Steven Spielberg's Dyslexia Turned Him Into A Detail-Oriented Director
Before he became one of the most successful film directors ever, Steven Spielberg was that "slow" kid from school everyone made fun of. It took him until the third grade to learn how to read, turning him into a source of frustration for teachers (who considered him lazy) and an easy target for bullies. But on the other hand, feeling like a weirdo made him come together with a group of misfit friends straight out of The Goonies, because they were the inspiration for The Goonies.
Young Spielberg also dealt with his learning problems by making movies, which was a language he could better understand. It was only as an adult that Spielberg found out his condition is called dyslexia, and not "being super dumb."

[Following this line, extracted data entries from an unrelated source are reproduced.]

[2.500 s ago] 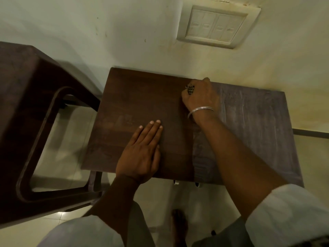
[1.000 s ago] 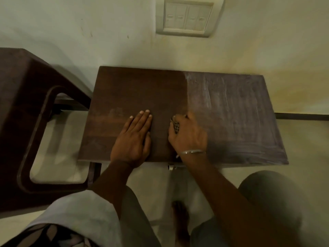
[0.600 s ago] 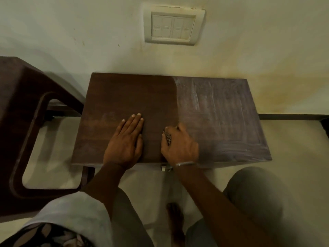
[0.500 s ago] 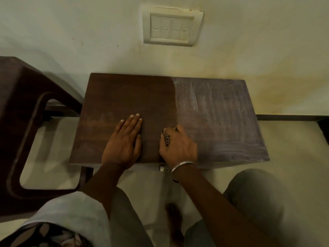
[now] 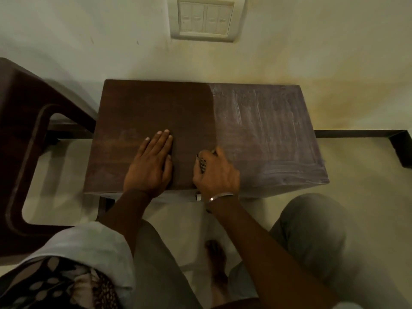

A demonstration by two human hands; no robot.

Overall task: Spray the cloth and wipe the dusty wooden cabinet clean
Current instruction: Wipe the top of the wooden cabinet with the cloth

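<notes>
The wooden cabinet point(image 5: 267, 134) stands against the wall. Its left half is dark and clean, its right half grey with streaked dust. My left hand point(image 5: 148, 167) lies flat on the clean part near the front edge, fingers straight. My right hand point(image 5: 215, 172) sits beside it at the line between clean and dusty wood, fingers curled round a small dark patterned cloth point(image 5: 202, 163), pressing it on the top. Only a scrap of the cloth shows at my thumb. No spray bottle is in view.
A dark brown plastic chair point(image 5: 26, 134) stands close on the left of the cabinet. A white switch plate point(image 5: 206, 18) is on the wall above. A dark skirting strip point(image 5: 361, 133) runs along the floor at right. My knees and one bare foot are below.
My right hand pulled the cloth from the far edge back to the front edge along the clean-dusty line, then stayed there. My left hand kept its place.
</notes>
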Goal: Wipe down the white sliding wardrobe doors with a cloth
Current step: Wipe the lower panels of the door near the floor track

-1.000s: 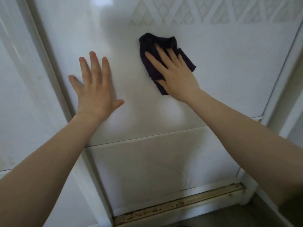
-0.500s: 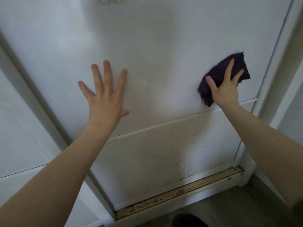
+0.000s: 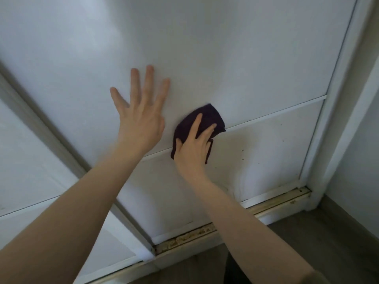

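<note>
The white sliding wardrobe door (image 3: pixel 235 58) fills the view, split by a thin horizontal strip into an upper and a lower panel. A dark purple cloth (image 3: pixel 209 117) lies flat against the door across that strip. My right hand (image 3: pixel 194 146) presses the cloth to the door with straight, spread fingers. My left hand (image 3: pixel 141 111) rests flat on the upper panel just left of the cloth, fingers spread, holding nothing.
A second white door (image 3: pixel 30 160) sits behind at the left, past a grey vertical frame. The lower panel (image 3: pixel 266 152) carries small dark specks and a faint curved mark. A worn bottom track (image 3: pixel 266 206) runs along the floor. A white jamb (image 3: pixel 348 119) stands at the right.
My right hand has swept the cloth from the right edge of the door leftward and down to the dividing strip, close beside my left hand. The view has tilted down slightly.
</note>
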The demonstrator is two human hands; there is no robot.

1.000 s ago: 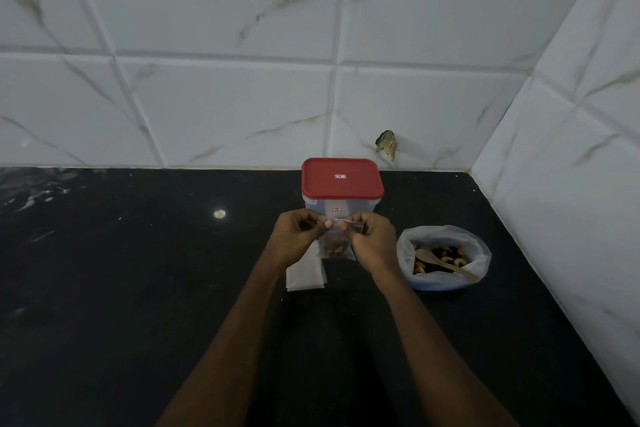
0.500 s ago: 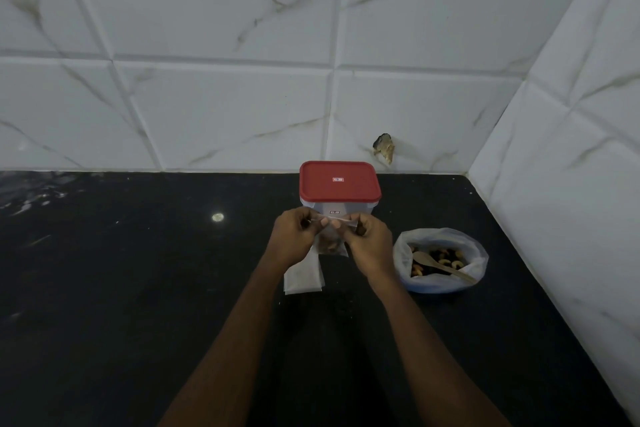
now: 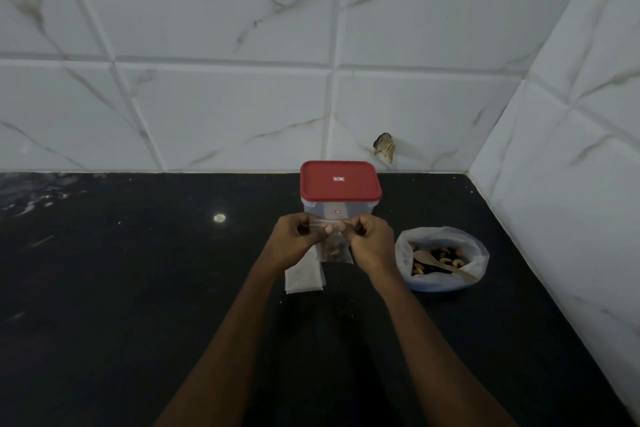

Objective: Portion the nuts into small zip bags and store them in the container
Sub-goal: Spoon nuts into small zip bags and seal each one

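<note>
Sealing a small zip bag just in front of the red-lidded container, held above the black counter. Left hand and right hand both closed in a pinch on the bag's top strip, one at each end, fingertips nearly meeting at the middle. Hanging below that pinch line: the bag's body, with a small dark portion of nuts settled at the bottom, well under the grip.

Best done by keeping the strip taut and level between both pinches, then pressing along the track from one end to the other so no gap remains; worth squeezing spare air out first so the bag packs flat. Probably wise to keep nuts clear of the seal.

Lying in front of the container and slightly left, partly under the left hand: a stack of empty bags. To the container's right and nearer: the nut supply bag with a wooden spoon inside. Container lid on, so opening needed before storing.
</note>
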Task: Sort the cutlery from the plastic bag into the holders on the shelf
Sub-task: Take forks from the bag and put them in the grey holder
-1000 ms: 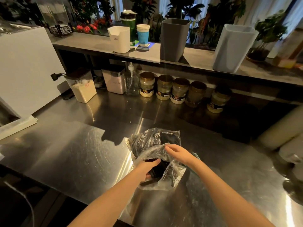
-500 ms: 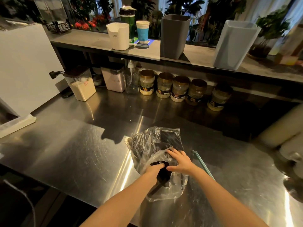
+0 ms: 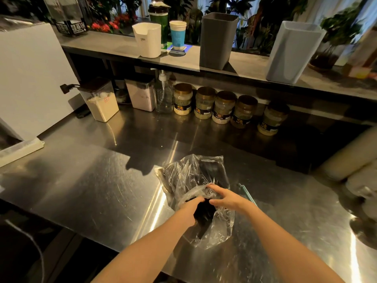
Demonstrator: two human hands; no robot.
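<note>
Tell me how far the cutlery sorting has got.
Done: nothing visible; nothing sticks out of the white holder, dark grey holder or light grey holder. In hand: right hand holds the plastic bag open, left hand reaches into the dark cutlery. Left: all sorting.

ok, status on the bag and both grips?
Left grip in plastic bag mouth, at black cutlery, fingers hidden. Right grip pinches bag rim open. Holders on shelf untouched; teal stick lies right of bag.

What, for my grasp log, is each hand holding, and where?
The right hand pinches the plastic bag at its open mouth. The left hand is inside, on the dark cutlery; its grip is hidden.
</note>
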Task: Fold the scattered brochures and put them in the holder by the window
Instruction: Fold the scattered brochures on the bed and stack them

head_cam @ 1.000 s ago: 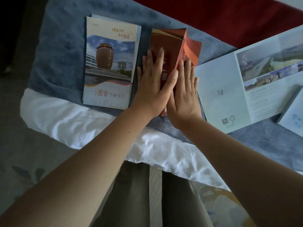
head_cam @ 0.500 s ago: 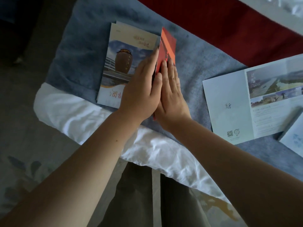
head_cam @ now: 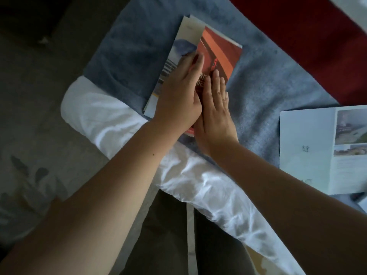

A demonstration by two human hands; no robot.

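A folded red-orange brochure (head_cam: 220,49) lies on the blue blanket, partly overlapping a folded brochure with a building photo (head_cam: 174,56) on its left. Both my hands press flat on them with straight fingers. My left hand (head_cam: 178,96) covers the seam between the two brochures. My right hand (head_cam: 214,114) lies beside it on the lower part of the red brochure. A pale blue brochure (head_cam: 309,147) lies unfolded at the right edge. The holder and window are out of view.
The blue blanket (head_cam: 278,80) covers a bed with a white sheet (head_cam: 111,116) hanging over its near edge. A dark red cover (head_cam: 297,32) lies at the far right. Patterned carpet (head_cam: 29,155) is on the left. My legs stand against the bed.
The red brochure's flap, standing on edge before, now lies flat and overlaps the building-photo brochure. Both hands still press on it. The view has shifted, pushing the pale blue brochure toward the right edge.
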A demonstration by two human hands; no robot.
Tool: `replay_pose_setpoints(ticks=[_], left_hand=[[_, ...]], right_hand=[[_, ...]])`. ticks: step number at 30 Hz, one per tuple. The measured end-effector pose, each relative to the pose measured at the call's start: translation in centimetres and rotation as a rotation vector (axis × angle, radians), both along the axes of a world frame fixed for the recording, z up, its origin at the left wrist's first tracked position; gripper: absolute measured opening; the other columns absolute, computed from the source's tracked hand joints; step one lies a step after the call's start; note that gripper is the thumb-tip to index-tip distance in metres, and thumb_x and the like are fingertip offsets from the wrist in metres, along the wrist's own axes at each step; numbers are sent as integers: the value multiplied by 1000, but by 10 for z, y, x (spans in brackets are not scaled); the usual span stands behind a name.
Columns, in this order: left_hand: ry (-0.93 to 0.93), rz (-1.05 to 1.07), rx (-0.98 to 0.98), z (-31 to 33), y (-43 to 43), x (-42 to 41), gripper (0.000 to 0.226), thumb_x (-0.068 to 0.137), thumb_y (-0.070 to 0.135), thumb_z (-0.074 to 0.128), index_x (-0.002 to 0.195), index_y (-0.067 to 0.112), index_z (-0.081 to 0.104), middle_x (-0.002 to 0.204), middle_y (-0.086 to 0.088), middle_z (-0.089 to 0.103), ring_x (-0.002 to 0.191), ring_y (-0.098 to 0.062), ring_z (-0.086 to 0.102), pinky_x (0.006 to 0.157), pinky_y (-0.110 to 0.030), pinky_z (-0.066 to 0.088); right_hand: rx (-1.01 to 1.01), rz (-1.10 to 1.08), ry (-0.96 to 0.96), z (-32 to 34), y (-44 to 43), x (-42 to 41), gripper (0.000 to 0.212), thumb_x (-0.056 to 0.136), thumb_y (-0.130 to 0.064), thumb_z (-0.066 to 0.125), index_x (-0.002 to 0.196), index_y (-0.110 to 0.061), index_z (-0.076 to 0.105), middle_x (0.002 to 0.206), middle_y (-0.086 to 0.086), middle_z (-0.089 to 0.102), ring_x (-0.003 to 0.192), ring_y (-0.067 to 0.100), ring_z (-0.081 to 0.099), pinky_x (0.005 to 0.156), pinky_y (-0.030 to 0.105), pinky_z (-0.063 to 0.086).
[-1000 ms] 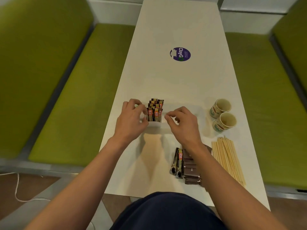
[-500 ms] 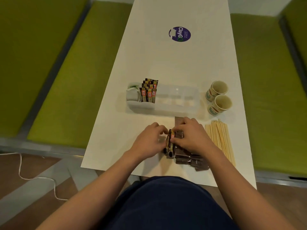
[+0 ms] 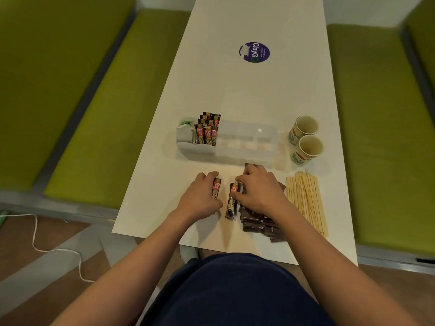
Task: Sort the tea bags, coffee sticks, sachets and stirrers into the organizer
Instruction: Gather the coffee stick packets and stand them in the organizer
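Coffee sticks (image 3: 231, 201), head view: 2 loose on the table (image 3: 235, 90), just in front of the organizer (image 3: 235, 154); together 0.5 s ago, now pulled apart. Fingers of left hand (image 3: 200, 198) curled over 1, fingers of right hand (image 3: 261, 194) pinching the other, beside the sachets (image 3: 256, 222). Probably the last 2 for the organizer's 2nd compartment from its left end. Sachets and stirrers (image 3: 306, 201), in front of its right end, not yet sorted.

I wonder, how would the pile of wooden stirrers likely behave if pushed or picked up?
The wooden stirrers look thin and stiff, so probably light. They lie loose and unbound on the table, so a push would likely fan them out.
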State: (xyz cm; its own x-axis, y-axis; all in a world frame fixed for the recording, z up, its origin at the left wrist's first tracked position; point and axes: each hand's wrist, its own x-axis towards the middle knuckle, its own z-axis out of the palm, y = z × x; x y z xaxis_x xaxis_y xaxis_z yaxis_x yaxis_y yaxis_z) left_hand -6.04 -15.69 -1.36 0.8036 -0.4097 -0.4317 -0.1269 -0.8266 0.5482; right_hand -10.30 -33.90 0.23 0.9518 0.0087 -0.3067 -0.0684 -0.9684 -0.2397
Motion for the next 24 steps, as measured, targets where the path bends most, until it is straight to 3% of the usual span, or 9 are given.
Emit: replay_pose_setpoints(ticks=[3, 7, 11, 14, 17, 19, 24], left_hand=[[-37, 90, -21, 0, -2, 0, 73, 83, 29, 68, 150, 19, 39, 131, -7, 52, 119, -27, 57, 97, -41, 50], [-31, 119, -12, 0, -1, 4, 59, 84, 12, 65, 141, 19, 49, 115, -4, 63, 106, -26, 61, 87, -42, 55], [23, 165, -85, 6, 5, 12, 31, 81, 9, 71, 110, 18, 71, 90, 1, 69, 78, -16, 65, 65, -34, 59], [84, 284, -252, 16, 11, 18, 13, 79, 15, 78, 90, 21, 74, 82, -1, 70, 62, -21, 67, 60, -45, 62], [-14, 345, -355, 32, 17, 32, 8, 83, 28, 77, 88, 22, 73, 81, 4, 71, 68, -21, 72, 64, -47, 62], [-95, 350, -414, 47, 21, 46, 11, 86, 31, 77, 91, 21, 75, 79, 6, 72, 66, -18, 72, 65, -45, 63], [-233, 371, -521, 73, 30, 88, 9, 88, 27, 76, 95, 23, 78, 79, 4, 76, 69, -20, 74, 69, -44, 63]], right_hand=[[-21, 5, 7, 0, 1, 2, 51, 88, -59, 61, 125, -23, 69, 117, 0, 53, 121, 24, 44, 94, 43, 42], [20, -34, 16, -4, 5, 6, 45, 85, -54, 66, 119, -23, 69, 115, 0, 53, 118, 24, 45, 92, 41, 44], [139, -78, -13, -2, 8, 12, 32, 83, -39, 71, 110, -24, 62, 112, -2, 56, 112, 23, 47, 89, 38, 45], [301, -166, -28, 4, 10, 17, 25, 83, -26, 74, 103, -23, 59, 104, -5, 62, 100, 19, 53, 78, 35, 47], [468, -250, -33, 8, 11, 20, 27, 83, -21, 78, 102, -25, 59, 96, -9, 66, 79, 8, 56, 64, 27, 42], [557, -290, -46, 11, 12, 23, 27, 83, -19, 79, 104, -26, 63, 91, -10, 68, 70, 2, 55, 62, 22, 40], [738, -357, -187, 30, 13, 37, 15, 87, -18, 78, 95, -30, 74, 87, -13, 73, 83, 1, 67, 72, 14, 49]])
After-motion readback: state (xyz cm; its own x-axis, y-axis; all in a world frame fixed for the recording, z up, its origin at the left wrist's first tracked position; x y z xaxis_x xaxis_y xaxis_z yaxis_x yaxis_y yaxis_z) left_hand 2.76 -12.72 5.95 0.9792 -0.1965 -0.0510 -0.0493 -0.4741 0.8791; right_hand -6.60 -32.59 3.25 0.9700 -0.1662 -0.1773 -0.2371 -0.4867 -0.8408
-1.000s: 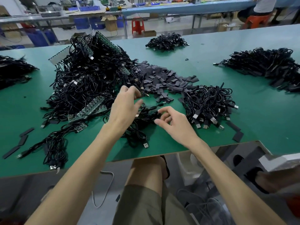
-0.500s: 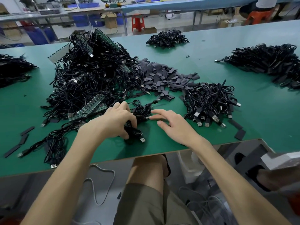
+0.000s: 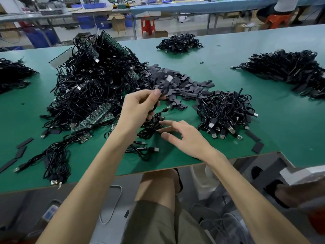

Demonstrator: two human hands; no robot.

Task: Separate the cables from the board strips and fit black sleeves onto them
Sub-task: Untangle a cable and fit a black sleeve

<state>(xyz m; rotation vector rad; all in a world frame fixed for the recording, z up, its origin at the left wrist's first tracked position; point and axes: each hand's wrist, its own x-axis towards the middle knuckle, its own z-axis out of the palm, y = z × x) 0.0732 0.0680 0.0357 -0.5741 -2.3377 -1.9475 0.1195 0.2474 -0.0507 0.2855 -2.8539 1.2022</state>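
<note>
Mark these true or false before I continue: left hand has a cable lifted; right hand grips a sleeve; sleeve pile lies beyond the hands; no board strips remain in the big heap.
1. The left hand holds a cable raised off the table. True.
2. The right hand grips a sleeve. False: its fingers are spread and it holds nothing.
3. The sleeve pile lies beyond both hands. True.
4. No board strips remain in the big heap. False: a green board strip shows at its near edge, with more higher up.

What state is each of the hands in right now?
Left hand: closed, holding a black cable.
Right hand: open, holding nothing.
</note>
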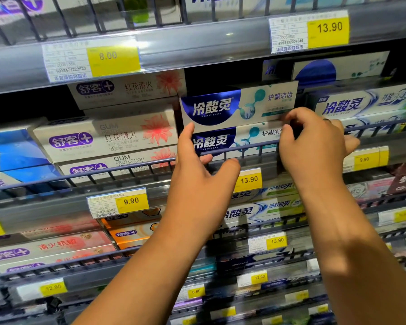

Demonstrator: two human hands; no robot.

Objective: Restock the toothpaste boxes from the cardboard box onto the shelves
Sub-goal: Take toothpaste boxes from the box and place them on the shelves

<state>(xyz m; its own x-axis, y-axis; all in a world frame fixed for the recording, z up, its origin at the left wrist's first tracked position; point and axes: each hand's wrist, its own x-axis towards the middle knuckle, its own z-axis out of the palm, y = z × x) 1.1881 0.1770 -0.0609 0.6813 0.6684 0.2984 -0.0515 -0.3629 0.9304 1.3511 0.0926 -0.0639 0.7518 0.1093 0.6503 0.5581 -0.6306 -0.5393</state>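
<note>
1. The right grip (314, 144) has its fingers (291, 117) curled round the right end of the upper toothpaste box (238, 105), pinching its lower corner against the thumb.
2. The left grip (197, 166) is released: the thumb points straight up at that box's lower left corner, and the fingers stretch out over the wire rail (256, 146).
3. The box lies on the shelf between both grips, stacked on a matching box (220, 140) behind the rail.
4. Red-flower boxes (108, 137) sit left of the left grip, and a 13.90 price tag (249, 180) hangs just below its fingertips.
</note>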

Even today, Spielberg says it still takes him twice as long as normal people to read a book, but he uses that extra time to absorb and memorize every little detail. Yes, the cinematic genius behind such modern masterpieces as Jurassic Park, Schindler's List, and, uh, Ready Player One has been quietly struggling to read his scripts.
ADHD Shaped Alejandro Gonzalez Inarritu's Filmmaking Style
Like most people with attention deficit hyperactivity disorder (ADHD), The Revenant and Birdman director Alejandro Gonzalez Inarritu finds it hard to focus on one subject for an extended period of time. The difference is that while others end up reading the Wikipedia page for soap for an hour instead of working, Inarritu has used his ADHD to create a unique style and get showered with Oscars.
According to Inarritu, his ADHD has "turned into a great asset for creating parallel stories," which were a hallmark of his early films like 21 Grams and Babel. Both films contain multiple storylines presented in nonlinear fragments, as if their omniscient narrators were constantly getting bored with one story and switching to the other.